PROBLEM TO SOLVE: Examine each line of the listing below. Copy those in which the string "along" appears.

+++ DATASET EXCERPT +++

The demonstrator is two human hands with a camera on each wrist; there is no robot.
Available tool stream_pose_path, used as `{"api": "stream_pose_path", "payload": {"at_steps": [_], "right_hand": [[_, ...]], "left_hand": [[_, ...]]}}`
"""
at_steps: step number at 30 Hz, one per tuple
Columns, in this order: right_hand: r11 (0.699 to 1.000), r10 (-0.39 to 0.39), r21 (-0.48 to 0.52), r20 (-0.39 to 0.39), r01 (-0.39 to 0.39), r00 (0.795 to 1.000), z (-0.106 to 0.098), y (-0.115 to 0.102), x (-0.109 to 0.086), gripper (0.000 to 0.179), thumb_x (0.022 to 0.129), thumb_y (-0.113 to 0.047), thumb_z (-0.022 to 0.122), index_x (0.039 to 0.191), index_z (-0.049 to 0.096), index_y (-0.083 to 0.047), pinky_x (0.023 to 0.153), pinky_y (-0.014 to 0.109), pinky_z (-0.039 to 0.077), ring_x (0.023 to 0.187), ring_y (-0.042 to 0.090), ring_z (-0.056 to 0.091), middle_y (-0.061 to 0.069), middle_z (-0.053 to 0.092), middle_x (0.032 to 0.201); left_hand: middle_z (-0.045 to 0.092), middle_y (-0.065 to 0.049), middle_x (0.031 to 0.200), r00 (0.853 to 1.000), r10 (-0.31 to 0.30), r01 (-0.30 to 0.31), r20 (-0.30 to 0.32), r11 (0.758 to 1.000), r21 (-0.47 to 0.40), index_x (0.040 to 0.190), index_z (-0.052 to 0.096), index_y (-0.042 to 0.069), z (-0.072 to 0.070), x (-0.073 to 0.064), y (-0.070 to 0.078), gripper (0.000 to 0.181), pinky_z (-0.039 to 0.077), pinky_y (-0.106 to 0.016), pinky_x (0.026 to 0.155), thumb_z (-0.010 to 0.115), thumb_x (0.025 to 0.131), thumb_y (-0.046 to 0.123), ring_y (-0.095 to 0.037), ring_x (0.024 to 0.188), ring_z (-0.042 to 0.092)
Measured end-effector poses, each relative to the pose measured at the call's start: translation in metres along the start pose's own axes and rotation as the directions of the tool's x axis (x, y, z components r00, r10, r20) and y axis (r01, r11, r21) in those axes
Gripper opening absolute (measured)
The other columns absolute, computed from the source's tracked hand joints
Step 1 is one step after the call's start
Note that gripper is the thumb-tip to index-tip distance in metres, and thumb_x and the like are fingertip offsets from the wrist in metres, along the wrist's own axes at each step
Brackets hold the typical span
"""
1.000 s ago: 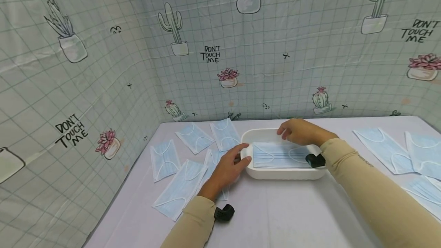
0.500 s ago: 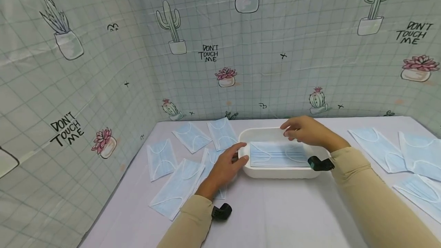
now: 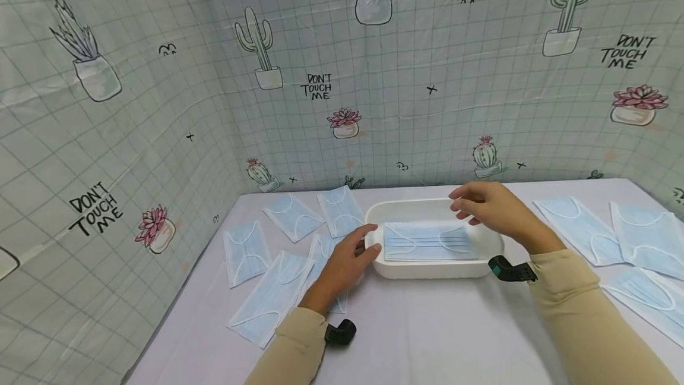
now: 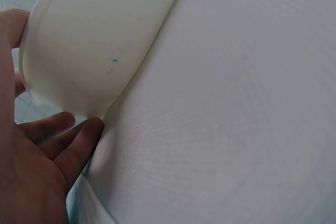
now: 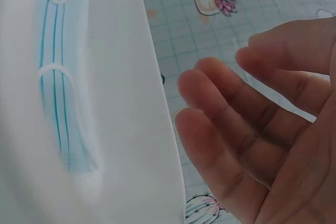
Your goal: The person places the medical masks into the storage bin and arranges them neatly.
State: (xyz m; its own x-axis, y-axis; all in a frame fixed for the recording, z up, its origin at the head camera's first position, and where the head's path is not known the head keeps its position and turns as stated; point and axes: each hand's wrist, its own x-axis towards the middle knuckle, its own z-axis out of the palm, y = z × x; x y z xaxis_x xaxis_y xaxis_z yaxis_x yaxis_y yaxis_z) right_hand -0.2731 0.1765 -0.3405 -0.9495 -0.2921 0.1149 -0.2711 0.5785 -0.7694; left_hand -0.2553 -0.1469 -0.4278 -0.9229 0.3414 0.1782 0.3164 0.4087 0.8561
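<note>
A white oval-cornered plastic tub [image 3: 433,271] stands on the table with a pale blue face mask [image 3: 427,242] lying flat inside, its pleats and white ear loops facing up. My left hand [image 3: 342,266] grips the tub's left end. In the left wrist view the thumb is at the rim and the fingers [image 4: 79,148] lie against the outer wall [image 4: 89,45]. Over the tub's back right rim hovers my right hand [image 3: 494,212], fingers loosely bent. The right wrist view shows those fingers [image 5: 194,135] apart and holding nothing, beside the tub's wall.
Several blue masks [image 3: 272,296] are spread left of the tub, some overlapping and partly behind the left forearm. More masks [image 3: 646,239] lie at the right. A curtain [image 3: 406,76] printed with cacti hangs behind the white table [image 3: 427,337].
My right hand has moved right and slightly away from the tub's middle, its fingers loosening. My left hand stays at the tub's left end. The head view has shifted a little.
</note>
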Motion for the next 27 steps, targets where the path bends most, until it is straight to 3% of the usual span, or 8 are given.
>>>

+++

ANSWER TO THIS PROBLEM:
Measured end-effector poses, each relative to the pose measured at the call's start: translation in metres along the start pose's own axes and rotation as the directions of the tool's x axis (x, y, z components r00, r10, r20) and y axis (r01, r11, r21) in those axes
Note that gripper is the thumb-tip to index-tip distance in metres, and thumb_x and the like are fingertip offsets from the wrist in metres, along the wrist's own axes at each step

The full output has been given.